Have any of you come across this before ? What are your opinions on this ?

P.S. I know it was extremely idiotic of me to run up so much debt and i have learned a very harsh lesson from it . 

Thanks for reading this far,

Regards,

Paul.


----------



## RichInSpirit (18 Dec 2012)

Are you still paying interest on your credit card. ? 
Ask the credit card crowd to stop putting interest on your repayments as you are technically in default anyway.


----------



## vandriver (18 Dec 2012)

It's not as bad as you think!Your minimum payment decreases every month so you will not pay 120 grand.If you keep up the 250 a month ,you should have it cleared in 5 years.


----------



## tallpaul (18 Dec 2012)

Frankly the OP's post is a case study in why the country is in the mess it is in. Irresponsible lending on both sides, no seeing the future or the bigger picture, a rush out of school to start earning the big dosh to spend spend spend... I could go on.

A prime example of why there should be no debt forgiveness in this country.


----------



## manninp2 (18 Dec 2012)

tallpaul said:


> Frankly the OP's post is a case study in why the country is in the mess it is in. Irresponsible lending on both sides, no seeing the future or the bigger picture, a rush out of school to start earning the big dosh to spend spend spend... I could go on.
> 
> A prime example of why there should be no debt forgiveness in this country.



Thank you Paul, that was very helpful. Nobody here had any clue that was the case until you pointed it out.

May I assist you in clambering back onto your high horse?


----------



## AgathaC (18 Dec 2012)

Hope that things improve soon for you.


----------



## tallpaul (18 Dec 2012)

manninp2 said:


> Thank you Paul, that was very helpful. Nobody here had any clue that was the case until you pointed it out.
> 
> May I assist you in clambering back onto your high horse?


 
I'm not on my high horse as you put it. But in my opinion it needs to be said that those that lived the high life reap what they have sown. 

Those that lived and spent prudently and within their means during the 'boom' years should not have to pay the price of the recklessness and stupidity of others. The OP asked for opinions about interest rates on credit card debts of €40K, that is FORTY THOUSAND EURO!!!. I've given mine.


----------



## SarahMc (18 Dec 2012)

tallpaul said:


> I'm not on my high horse as you put it. But in my opinion it needs to be said that those that lived the high life reap what they have sown.
> 
> Those that lived and spent prudently and within their means during the 'boom' years should not have to pay the price of the recklessness and stupidity of others. The OP asked for opinions about interest rates on credit card debts of €40K, that is FORTY THOUSAND EURO!!!. I've given mine.

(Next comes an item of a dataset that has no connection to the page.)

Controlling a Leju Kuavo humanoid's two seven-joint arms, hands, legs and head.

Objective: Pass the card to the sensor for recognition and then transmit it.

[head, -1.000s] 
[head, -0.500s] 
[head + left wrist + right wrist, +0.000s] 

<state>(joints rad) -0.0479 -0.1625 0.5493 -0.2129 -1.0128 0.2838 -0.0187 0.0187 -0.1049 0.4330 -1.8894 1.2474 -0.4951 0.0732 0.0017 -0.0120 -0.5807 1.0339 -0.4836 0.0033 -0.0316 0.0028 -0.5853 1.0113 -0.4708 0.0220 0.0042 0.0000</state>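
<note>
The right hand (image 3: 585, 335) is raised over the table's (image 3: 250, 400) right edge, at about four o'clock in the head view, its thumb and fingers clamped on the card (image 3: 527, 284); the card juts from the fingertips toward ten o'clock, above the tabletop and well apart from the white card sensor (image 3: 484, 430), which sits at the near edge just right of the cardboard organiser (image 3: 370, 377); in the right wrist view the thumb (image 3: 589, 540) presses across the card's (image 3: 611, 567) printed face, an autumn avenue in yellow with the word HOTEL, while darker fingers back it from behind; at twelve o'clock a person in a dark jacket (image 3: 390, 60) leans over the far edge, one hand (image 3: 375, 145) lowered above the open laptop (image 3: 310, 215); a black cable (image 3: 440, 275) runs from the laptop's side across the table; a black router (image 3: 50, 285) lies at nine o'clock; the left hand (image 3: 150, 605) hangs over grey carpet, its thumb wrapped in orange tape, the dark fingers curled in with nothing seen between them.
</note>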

I can't see where the OP asked you, me or anyone else to pay for his 'recklessness and stupidity'


----------



## wbbs (18 Dec 2012)

I would suggest opening a credit union account, save for the required time and apply for a loan to clear as much of the cc debt as possible, you may get some of it initially and more later when you can show the cards are no longer being used.


----------



## demoivre (18 Dec 2012)

tallpaul said:


> I'm not on my high horse as you put it. But in my opinion it needs to be said that those that lived the high life reap what they have sown.
> 
> Those that lived and spent prudently and within their means during the 'boom' years should not have to pay the price of the recklessness and stupidity of others. The OP asked for opinions about interest rates on credit card debts of €40K, that is FORTY THOUSAND EURO!!!. I've given mine.



20k in cc debt if you read the op. Regardless, you are paying the price anyway with €3.5bn of adjustments in the recent budget. If consumers like the OP were spending in the real economy instead of servicing debt, resulting in higher tax receipts, the adjustments wouldn't need to be as severe.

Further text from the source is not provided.